* _PROBLEM DESCRIPTION_: Every line of the data is to be transcribed without error.

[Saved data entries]
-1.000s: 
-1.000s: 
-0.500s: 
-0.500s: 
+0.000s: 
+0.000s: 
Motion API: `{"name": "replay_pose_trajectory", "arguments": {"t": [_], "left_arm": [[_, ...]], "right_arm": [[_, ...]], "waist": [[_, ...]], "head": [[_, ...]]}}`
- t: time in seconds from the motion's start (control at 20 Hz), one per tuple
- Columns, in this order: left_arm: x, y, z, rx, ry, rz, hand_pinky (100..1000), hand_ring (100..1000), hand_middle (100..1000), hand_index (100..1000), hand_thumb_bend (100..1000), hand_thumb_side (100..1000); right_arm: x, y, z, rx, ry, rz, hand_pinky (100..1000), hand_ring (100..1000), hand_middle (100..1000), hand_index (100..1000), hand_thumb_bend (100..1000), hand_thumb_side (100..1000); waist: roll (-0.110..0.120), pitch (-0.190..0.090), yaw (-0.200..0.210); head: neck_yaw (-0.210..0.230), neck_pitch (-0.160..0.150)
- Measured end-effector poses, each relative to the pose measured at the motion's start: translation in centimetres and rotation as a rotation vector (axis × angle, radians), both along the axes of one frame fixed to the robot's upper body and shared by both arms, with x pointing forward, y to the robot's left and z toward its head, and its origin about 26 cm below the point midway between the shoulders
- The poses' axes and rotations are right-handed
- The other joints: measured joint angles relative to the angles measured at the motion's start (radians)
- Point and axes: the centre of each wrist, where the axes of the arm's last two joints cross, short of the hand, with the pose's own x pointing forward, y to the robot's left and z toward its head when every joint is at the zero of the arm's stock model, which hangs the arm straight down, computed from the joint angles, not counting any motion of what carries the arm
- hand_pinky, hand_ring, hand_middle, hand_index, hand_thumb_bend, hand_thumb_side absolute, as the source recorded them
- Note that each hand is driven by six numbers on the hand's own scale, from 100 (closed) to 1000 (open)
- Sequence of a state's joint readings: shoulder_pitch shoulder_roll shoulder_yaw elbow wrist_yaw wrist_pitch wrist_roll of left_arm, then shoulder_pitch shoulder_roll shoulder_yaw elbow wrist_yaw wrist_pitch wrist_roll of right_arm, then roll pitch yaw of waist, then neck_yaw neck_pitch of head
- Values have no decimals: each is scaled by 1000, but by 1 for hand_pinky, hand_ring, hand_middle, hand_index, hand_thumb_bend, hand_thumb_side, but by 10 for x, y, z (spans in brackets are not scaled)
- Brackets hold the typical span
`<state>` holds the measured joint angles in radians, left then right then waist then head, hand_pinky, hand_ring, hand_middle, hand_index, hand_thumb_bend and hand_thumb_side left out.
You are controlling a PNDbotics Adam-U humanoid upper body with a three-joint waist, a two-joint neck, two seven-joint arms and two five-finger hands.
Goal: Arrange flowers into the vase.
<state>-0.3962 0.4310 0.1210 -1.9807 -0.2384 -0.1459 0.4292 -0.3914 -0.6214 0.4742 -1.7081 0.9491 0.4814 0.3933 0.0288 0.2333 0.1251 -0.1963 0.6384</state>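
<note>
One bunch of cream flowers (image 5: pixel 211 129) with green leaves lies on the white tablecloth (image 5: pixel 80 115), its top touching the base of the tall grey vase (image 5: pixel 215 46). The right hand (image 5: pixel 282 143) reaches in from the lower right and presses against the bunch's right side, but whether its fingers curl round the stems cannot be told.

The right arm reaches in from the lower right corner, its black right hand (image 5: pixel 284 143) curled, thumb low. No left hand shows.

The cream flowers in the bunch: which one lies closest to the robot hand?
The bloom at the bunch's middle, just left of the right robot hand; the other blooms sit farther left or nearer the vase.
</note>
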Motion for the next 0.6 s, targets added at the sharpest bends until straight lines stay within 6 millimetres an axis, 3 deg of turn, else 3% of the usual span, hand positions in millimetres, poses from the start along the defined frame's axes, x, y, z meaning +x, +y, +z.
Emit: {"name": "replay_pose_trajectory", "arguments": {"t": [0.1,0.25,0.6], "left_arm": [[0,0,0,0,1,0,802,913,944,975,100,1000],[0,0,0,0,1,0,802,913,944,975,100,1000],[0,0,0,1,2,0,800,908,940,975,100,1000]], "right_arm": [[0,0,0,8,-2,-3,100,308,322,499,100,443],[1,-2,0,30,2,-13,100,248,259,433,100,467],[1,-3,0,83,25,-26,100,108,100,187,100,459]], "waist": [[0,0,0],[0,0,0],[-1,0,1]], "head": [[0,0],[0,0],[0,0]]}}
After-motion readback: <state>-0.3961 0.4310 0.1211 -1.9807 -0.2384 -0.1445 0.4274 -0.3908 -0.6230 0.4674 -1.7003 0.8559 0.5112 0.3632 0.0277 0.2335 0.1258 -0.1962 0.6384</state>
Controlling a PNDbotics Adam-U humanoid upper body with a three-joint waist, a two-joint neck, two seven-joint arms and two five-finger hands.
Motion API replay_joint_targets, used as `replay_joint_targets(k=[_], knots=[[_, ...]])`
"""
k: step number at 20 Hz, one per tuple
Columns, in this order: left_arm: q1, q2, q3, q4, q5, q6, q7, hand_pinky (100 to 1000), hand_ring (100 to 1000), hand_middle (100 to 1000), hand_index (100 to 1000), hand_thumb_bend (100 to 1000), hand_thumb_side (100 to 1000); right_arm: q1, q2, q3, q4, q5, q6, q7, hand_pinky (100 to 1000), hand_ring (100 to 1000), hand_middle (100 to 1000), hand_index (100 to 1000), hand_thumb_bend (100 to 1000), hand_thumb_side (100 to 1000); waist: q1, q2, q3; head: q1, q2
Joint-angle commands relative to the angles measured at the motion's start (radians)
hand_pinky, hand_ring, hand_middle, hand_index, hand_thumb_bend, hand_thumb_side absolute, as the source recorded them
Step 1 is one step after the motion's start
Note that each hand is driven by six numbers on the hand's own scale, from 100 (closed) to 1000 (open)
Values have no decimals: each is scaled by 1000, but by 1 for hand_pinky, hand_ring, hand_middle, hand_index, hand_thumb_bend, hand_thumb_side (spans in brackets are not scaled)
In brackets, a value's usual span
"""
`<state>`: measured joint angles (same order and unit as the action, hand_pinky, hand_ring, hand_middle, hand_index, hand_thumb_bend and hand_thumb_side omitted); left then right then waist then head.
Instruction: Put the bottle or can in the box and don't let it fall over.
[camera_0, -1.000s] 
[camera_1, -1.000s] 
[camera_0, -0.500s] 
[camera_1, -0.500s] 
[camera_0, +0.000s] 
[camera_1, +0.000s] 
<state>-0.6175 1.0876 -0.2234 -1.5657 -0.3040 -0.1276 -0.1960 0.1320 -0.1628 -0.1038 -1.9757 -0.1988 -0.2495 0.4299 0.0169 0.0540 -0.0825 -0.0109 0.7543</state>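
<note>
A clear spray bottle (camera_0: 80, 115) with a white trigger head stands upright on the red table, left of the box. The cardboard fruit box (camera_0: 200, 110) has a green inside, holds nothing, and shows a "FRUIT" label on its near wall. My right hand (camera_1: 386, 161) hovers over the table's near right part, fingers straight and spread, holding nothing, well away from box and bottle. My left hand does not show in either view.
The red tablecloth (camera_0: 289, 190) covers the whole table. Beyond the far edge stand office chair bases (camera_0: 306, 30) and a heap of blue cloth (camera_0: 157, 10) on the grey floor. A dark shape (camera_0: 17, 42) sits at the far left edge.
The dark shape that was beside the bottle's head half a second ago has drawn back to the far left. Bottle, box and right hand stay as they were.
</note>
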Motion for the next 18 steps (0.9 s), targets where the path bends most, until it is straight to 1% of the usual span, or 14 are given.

* _RESULT OF THIS EXERCISE_:
-1.000s: 
-1.000s: 
-0.500s: 
-0.500s: 
+0.000s: 
+0.000s: 
Motion API: `{"name": "replay_pose_trajectory", "arguments": {"t": [_], "left_arm": [[_, ...]], "right_arm": [[_, ...]], "waist": [[_, ...]], "head": [[_, ...]]}}`
- t: time in seconds from the motion's start (control at 20 Hz), one per tuple
- Columns, in this order: left_arm: x, y, z, rx, ry, rz, hand_pinky (100..1000), hand_ring (100..1000), hand_middle (100..1000), hand_index (100..1000), hand_thumb_bend (100..1000), hand_thumb_side (100..1000); right_arm: x, y, z, rx, ry, rz, hand_pinky (100..1000), hand_ring (100..1000), hand_middle (100..1000), hand_index (100..1000), hand_thumb_bend (100..1000), hand_thumb_side (100..1000); waist: roll (-0.110..0.120), pitch (-0.190..0.090), yaw (-0.200..0.210); head: neck_yaw (-0.210..0.230), neck_pitch (-0.160..0.150)
- Measured end-effector poses, each relative to the pose measured at the motion's start: translation in centimetres and rotation as a rotation vector (axis × angle, radians), both along the axes of one frame fixed to the robot's upper body and shared by both arms, with x pointing forward, y to the robot's left and z toward its head, and its origin about 26 cm below the point midway between the shoulders
- The poses' axes and rotations are right-handed
- The other joints: measured joint angles relative to the angles measured at the motion's start (radians)
- Point and axes: the centre of each wrist, where the axes of the arm's last two joints cross, short of the hand, with the pose's own x pointing forward, y to the robot's left and z toward its head when every joint is at the zero of the arm's stock model, which hangs the arm straight down, computed from the joint angles, not counting any motion of what carries the arm
- hand_pinky, hand_ring, hand_middle, hand_index, hand_thumb_bend, hand_thumb_side absolute, as the source recorded them
- Note that each hand is driven by six numbers on the hand's own scale, from 100 (closed) to 1000 (open)
- Sequence of a state's joint readings: shoulder_pitch shoulder_roll shoulder_yaw elbow wrist_yaw wrist_pitch wrist_roll of left_arm, then shoulder_pitch shoulder_roll shoulder_yaw elbow wrist_yaw wrist_pitch wrist_roll of right_arm, then roll pitch yaw of waist, then neck_yaw neck_pitch of head
- Values have no decimals: each is scaled by 1000, but by 1 for hand_pinky, hand_ring, hand_middle, hand_index, hand_thumb_bend, hand_thumb_side, but by 10 for x, y, z (spans in brackets are not scaled)
- Brackets hold the typical span
`<state>` holds the measured joint angles in radians, left then right then waist then head, hand_pinky, hand_ring, hand_middle, hand_index, hand_thumb_bend and hand_thumb_side left out.
You are controlling a PNDbotics Adam-U humanoid upper body with a three-joint waist, a two-joint neck, two seven-joint arms and two five-finger hands.
Goal: Arrange flowers into the vase.
<state>-0.3962 0.4310 0.1210 -1.9807 -0.2384 -0.1459 0.4292 -0.3914 -0.6214 0.4742 -1.7081 0.9491 0.4814 0.3933 0.0288 0.2333 0.1251 -0.1963 0.6384</state>
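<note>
One bunch of cream flowers (image 5: pixel 211 129) with green leaves lies on the white tablecloth (image 5: pixel 80 115), its top touching the base of the tall grey vase (image 5: pixel 215 46). The right hand (image 5: pixel 282 143) reaches in from the lower right and presses against the bunch's right side, but whether its fingers curl round the stems cannot be told.

The right arm reaches in from the lower right corner, its black right hand (image 5: pixel 284 143) curled, thumb low. No left hand shows.

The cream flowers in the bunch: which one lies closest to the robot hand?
The bloom at the bunch's middle, just left of the right robot hand; the other blooms sit farther left or nearer the vase.
</note>
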Motion for the next 0.6 s, targets added at the sharpest bends until straight lines stay within 6 millimetres an axis, 3 deg of turn, else 3% of the usual span, hand positions in millimetres, poses from the start along the defined frame's axes, x, y, z meaning +x, +y, +z.
Emit: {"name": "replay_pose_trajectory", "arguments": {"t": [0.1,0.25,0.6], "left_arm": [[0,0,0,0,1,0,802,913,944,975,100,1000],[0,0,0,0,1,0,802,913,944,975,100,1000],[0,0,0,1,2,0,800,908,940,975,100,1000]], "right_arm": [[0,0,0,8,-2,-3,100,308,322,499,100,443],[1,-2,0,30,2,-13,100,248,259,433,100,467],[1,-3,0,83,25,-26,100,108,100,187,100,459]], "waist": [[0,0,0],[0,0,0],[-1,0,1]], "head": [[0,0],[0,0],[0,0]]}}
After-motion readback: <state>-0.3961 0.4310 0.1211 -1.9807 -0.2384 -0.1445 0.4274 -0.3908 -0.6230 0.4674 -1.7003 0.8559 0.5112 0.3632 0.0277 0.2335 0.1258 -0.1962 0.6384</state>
Controlling a PNDbotics Adam-U humanoid upper body with a three-joint waist, a two-joint neck, two seven-joint arms and two five-finger hands.
Motion API replay_joint_targets, used as `replay_joint_targets(k=[_], knots=[[_, ...]])`
"""
k: step number at 20 Hz, one per tuple
Columns, in this order: left_arm: q1, q2, q3, q4, q5, q6, q7, hand_pinky (100 to 1000), hand_ring (100 to 1000), hand_middle (100 to 1000), hand_index (100 to 1000), hand_thumb_bend (100 to 1000), hand_thumb_side (100 to 1000); right_arm: q1, q2, q3, q4, q5, q6, q7, hand_pinky (100 to 1000), hand_ring (100 to 1000), hand_middle (100 to 1000), hand_index (100 to 1000), hand_thumb_bend (100 to 1000), hand_thumb_side (100 to 1000); waist: q1, q2, q3; head: q1, q2
Joint-angle commands relative to the angles measured at the motion's start (radians)
hand_pinky, hand_ring, hand_middle, hand_index, hand_thumb_bend, hand_thumb_side absolute, as the source recorded them
Step 1 is one step after the motion's start
Note that each hand is driven by six numbers on the hand's own scale, from 100 (closed) to 1000 (open)
Values have no decimals: each is scaled by 1000, but by 1 for hand_pinky, hand_ring, hand_middle, hand_index, hand_thumb_bend, hand_thumb_side (spans in brackets are not scaled)
In brackets, a value's usual span
"""
`<state>`: measured joint angles (same order and unit as the action, hand_pinky, hand_ring, hand_middle, hand_index, hand_thumb_bend and hand_thumb_side omitted); left then right then waist then head.
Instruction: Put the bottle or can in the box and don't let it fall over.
[camera_0, -1.000s] 
[camera_1, -1.000s] 
[camera_0, -0.500s] 
[camera_1, -0.500s] 
[camera_0, +0.000s] 
[camera_1, +0.000s] 
<state>-0.6175 1.0876 -0.2234 -1.5657 -0.3040 -0.1276 -0.1960 0.1320 -0.1628 -0.1038 -1.9757 -0.1988 -0.2495 0.4299 0.0169 0.0540 -0.0825 -0.0109 0.7543</state>
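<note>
A clear spray bottle (camera_0: 80, 115) with a white trigger head stands upright on the red table, left of the box. The cardboard fruit box (camera_0: 200, 110) has a green inside, holds nothing, and shows a "FRUIT" label on its near wall. My right hand (camera_1: 386, 161) hovers over the table's near right part, fingers straight and spread, holding nothing, well away from box and bottle. My left hand does not show in either view.
The red tablecloth (camera_0: 289, 190) covers the whole table. Beyond the far edge stand office chair bases (camera_0: 306, 30) and a heap of blue cloth (camera_0: 157, 10) on the grey floor. A dark shape (camera_0: 17, 42) sits at the far left edge.
The dark shape that was beside the bottle's head half a second ago has drawn back to the far left. Bottle, box and right hand stay as they were.
</note>
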Motion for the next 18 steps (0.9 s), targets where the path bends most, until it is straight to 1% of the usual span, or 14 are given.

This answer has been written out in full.